Write out the listing verbatim. No pictures belong in it.

──────── Available data

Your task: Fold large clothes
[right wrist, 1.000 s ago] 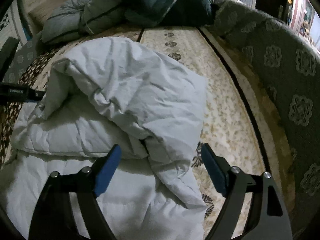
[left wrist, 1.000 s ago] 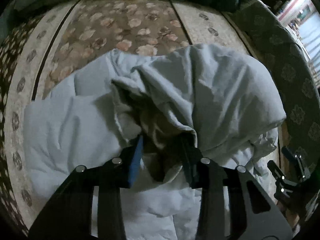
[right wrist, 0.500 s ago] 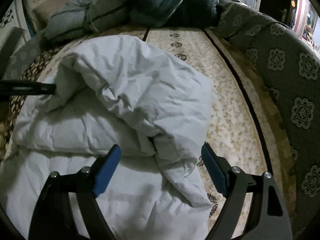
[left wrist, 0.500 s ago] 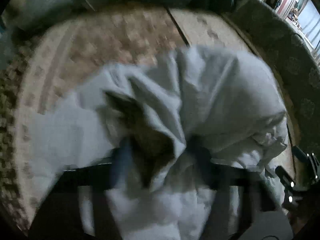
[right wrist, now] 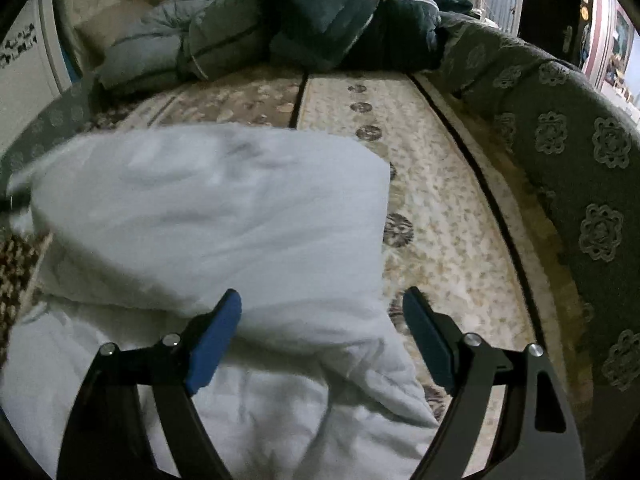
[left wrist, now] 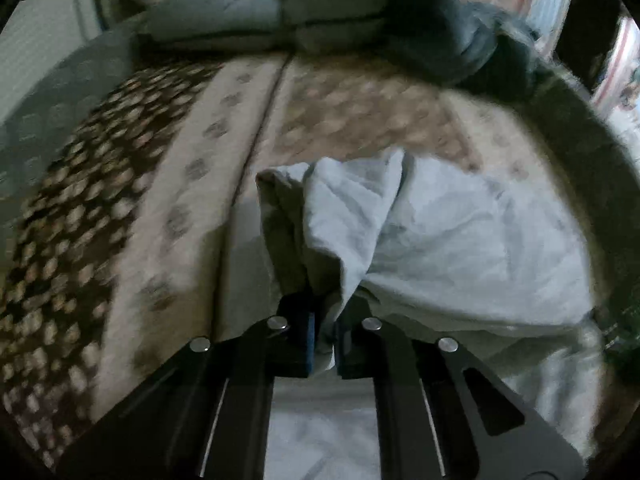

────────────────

• **Solution**:
Your task: Fold large clothes
[right wrist, 1.000 s ago] 
[left wrist, 1.000 s ago] 
[right wrist, 0.500 s ago] 
[left wrist, 0.500 s ago] 
[right wrist, now] 
[left wrist, now] 

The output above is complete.